About this exercise: Word for word, give again the line holding "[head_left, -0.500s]" and each line after it to the end of the listing below.

Collected data:

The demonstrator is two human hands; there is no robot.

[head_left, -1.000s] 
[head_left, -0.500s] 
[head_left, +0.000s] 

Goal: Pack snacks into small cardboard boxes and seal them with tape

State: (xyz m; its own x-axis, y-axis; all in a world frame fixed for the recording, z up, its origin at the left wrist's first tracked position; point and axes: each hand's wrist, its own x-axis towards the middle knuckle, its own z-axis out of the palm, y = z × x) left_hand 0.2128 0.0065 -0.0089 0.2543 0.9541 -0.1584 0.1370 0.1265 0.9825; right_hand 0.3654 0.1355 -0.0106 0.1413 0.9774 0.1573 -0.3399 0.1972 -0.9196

Your solution:
[head_left, -0.500s] 
[head_left, +0.000s] 

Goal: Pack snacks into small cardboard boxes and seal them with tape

State: (xyz m; its own x-axis, y-axis; all in a world frame fixed for the recording, z up, its origin at the left wrist's first tracked position; point and axes: each hand's wrist, its own x-axis towards the middle knuckle, its own z-axis out of the palm, y = z × x) left_hand 0.2128 0.0065 -0.0089 0.2543 0.9541 -0.1584 0.1370 0.1265 0.9825; right_hand 0.3654 0.1355 -0.0106 0.1413 0.9774 0.1573 -0.3399 0.1972 -0.9196

The exercise has been answered, and the work is done.